[Problem requirements]: Reproduce every entry precisely as written.

Provided material START

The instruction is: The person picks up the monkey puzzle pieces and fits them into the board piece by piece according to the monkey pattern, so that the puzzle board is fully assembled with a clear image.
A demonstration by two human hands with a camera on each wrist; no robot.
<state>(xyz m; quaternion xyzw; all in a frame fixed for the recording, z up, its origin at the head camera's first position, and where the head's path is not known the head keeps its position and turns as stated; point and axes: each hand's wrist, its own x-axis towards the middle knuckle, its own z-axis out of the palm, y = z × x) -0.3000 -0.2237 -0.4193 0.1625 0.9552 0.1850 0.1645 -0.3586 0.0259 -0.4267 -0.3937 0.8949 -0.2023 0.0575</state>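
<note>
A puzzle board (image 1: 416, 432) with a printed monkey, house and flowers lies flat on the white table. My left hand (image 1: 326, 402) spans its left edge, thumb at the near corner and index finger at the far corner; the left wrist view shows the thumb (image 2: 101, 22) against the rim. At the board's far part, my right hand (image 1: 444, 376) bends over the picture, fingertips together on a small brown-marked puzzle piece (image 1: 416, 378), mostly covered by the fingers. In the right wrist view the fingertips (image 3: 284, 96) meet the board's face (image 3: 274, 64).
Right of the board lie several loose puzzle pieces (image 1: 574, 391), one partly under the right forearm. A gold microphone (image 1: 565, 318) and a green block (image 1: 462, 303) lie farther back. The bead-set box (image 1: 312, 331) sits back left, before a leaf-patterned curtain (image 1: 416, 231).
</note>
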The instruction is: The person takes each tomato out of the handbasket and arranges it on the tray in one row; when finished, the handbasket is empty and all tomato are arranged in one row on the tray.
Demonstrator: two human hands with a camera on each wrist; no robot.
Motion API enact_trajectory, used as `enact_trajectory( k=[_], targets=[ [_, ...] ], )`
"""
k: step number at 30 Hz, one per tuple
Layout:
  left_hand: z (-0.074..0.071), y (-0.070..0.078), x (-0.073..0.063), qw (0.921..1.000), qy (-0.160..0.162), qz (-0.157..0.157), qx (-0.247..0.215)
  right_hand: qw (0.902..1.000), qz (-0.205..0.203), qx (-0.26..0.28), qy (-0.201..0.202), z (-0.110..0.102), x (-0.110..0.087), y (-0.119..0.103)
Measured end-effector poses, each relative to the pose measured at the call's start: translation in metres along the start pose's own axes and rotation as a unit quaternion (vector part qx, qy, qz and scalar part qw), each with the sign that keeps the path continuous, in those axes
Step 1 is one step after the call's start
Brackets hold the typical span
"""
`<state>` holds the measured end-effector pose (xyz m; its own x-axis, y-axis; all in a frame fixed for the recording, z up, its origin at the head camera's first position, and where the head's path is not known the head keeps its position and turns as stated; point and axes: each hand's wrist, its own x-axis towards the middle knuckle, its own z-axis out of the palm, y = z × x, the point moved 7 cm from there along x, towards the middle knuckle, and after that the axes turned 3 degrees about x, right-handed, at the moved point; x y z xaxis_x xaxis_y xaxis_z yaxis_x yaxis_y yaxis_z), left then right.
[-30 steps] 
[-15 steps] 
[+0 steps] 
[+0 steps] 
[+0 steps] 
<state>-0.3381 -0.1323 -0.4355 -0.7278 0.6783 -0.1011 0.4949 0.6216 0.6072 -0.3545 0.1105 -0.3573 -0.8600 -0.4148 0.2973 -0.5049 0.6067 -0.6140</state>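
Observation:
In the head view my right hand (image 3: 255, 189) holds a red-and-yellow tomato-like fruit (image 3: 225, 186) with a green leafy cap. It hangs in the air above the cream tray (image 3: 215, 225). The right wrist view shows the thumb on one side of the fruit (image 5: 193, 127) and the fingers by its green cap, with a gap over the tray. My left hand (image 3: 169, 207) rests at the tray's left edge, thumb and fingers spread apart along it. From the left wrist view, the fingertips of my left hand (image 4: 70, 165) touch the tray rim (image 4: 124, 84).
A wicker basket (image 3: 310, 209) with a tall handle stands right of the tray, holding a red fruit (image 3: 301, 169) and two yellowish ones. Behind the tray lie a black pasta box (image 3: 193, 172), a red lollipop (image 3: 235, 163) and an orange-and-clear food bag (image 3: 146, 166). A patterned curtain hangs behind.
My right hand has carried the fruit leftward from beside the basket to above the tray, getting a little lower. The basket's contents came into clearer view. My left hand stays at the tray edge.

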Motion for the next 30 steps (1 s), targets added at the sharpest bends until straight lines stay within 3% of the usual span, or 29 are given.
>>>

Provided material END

[Solution to this task]:
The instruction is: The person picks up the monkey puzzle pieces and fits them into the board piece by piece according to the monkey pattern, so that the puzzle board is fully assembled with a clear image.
A demonstration by two human hands with a camera on each wrist; no robot.
<state>(xyz m; quaternion xyzw; all in a frame fixed for the recording, z up, its origin at the head camera's first position, and where the head's path is not known the head keeps its position and turns as stated; point and axes: each hand's wrist, its own x-axis towards the middle knuckle, its own z-axis out of the palm, y = z × x) -0.3000 -0.2237 -0.4193 0.1625 0.9552 0.1850 0.1645 -0.3586 0.0259 -0.4267 -0.3937 0.8949 -0.2023 0.0575</state>
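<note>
A puzzle board (image 1: 416, 432) with a printed monkey, house and flowers lies flat on the white table. My left hand (image 1: 326, 402) spans its left edge, thumb at the near corner and index finger at the far corner; the left wrist view shows the thumb (image 2: 101, 22) against the rim. At the board's far part, my right hand (image 1: 444, 376) bends over the picture, fingertips together on a small brown-marked puzzle piece (image 1: 416, 378), mostly covered by the fingers. In the right wrist view the fingertips (image 3: 284, 96) meet the board's face (image 3: 274, 64).
Right of the board lie several loose puzzle pieces (image 1: 574, 391), one partly under the right forearm. A gold microphone (image 1: 565, 318) and a green block (image 1: 462, 303) lie farther back. The bead-set box (image 1: 312, 331) sits back left, before a leaf-patterned curtain (image 1: 416, 231).
</note>
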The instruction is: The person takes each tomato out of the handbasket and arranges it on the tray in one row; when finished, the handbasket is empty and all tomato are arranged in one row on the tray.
Demonstrator: two human hands with a camera on each wrist; no robot.
Motion API enact_trajectory, used as `enact_trajectory( k=[_], targets=[ [_, ...] ], )`
"""
k: step number at 30 Hz, one per tuple
Layout:
  left_hand: z (-0.074..0.071), y (-0.070..0.078), x (-0.073..0.063), qw (0.921..1.000), qy (-0.160..0.162), qz (-0.157..0.157), qx (-0.247..0.215)
  right_hand: qw (0.902..1.000), qz (-0.205..0.203), qx (-0.26..0.28), qy (-0.201..0.202), z (-0.110..0.102), x (-0.110..0.087), y (-0.119..0.103)
Measured end-effector poses, each relative to the pose measured at the call's start: translation in metres along the start pose's own axes and rotation as a unit quaternion (vector part qx, qy, qz and scalar part qw), each with the sign that keeps the path continuous, in those axes
Step 1 is one step after the call's start
Brackets hold the typical span
"""
`<state>` holds the measured end-effector pose (xyz m; its own x-axis, y-axis; all in a frame fixed for the recording, z up, its origin at the head camera's first position, and where the head's path is not known the head keeps its position and turns as stated; point and axes: each hand's wrist, its own x-axis towards the middle knuckle, its own z-axis out of the palm, y = z × x, the point moved 7 cm from there along x, towards the middle knuckle, and after that the axes turned 3 degrees about x, right-handed, at the moved point; x y z xaxis_x xaxis_y xaxis_z yaxis_x yaxis_y yaxis_z), left then right.
[-30 steps] 
[-15 steps] 
[+0 steps] 
[+0 steps] 
[+0 steps] 
<state>-0.3381 -0.1323 -0.4355 -0.7278 0.6783 -0.1011 0.4949 0.6216 0.6072 -0.3545 0.1105 -0.3573 -0.8600 -0.4148 0.2973 -0.5049 0.6067 -0.6140</state>
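Observation:
In the head view my right hand (image 3: 255, 189) holds a red-and-yellow tomato-like fruit (image 3: 225, 186) with a green leafy cap. It hangs in the air above the cream tray (image 3: 215, 225). The right wrist view shows the thumb on one side of the fruit (image 5: 193, 127) and the fingers by its green cap, with a gap over the tray. My left hand (image 3: 169, 207) rests at the tray's left edge, thumb and fingers spread apart along it. From the left wrist view, the fingertips of my left hand (image 4: 70, 165) touch the tray rim (image 4: 124, 84).
A wicker basket (image 3: 310, 209) with a tall handle stands right of the tray, holding a red fruit (image 3: 301, 169) and two yellowish ones. Behind the tray lie a black pasta box (image 3: 193, 172), a red lollipop (image 3: 235, 163) and an orange-and-clear food bag (image 3: 146, 166). A patterned curtain hangs behind.
My right hand has carried the fruit leftward from beside the basket to above the tray, getting a little lower. The basket's contents came into clearer view. My left hand stays at the tray edge.
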
Motion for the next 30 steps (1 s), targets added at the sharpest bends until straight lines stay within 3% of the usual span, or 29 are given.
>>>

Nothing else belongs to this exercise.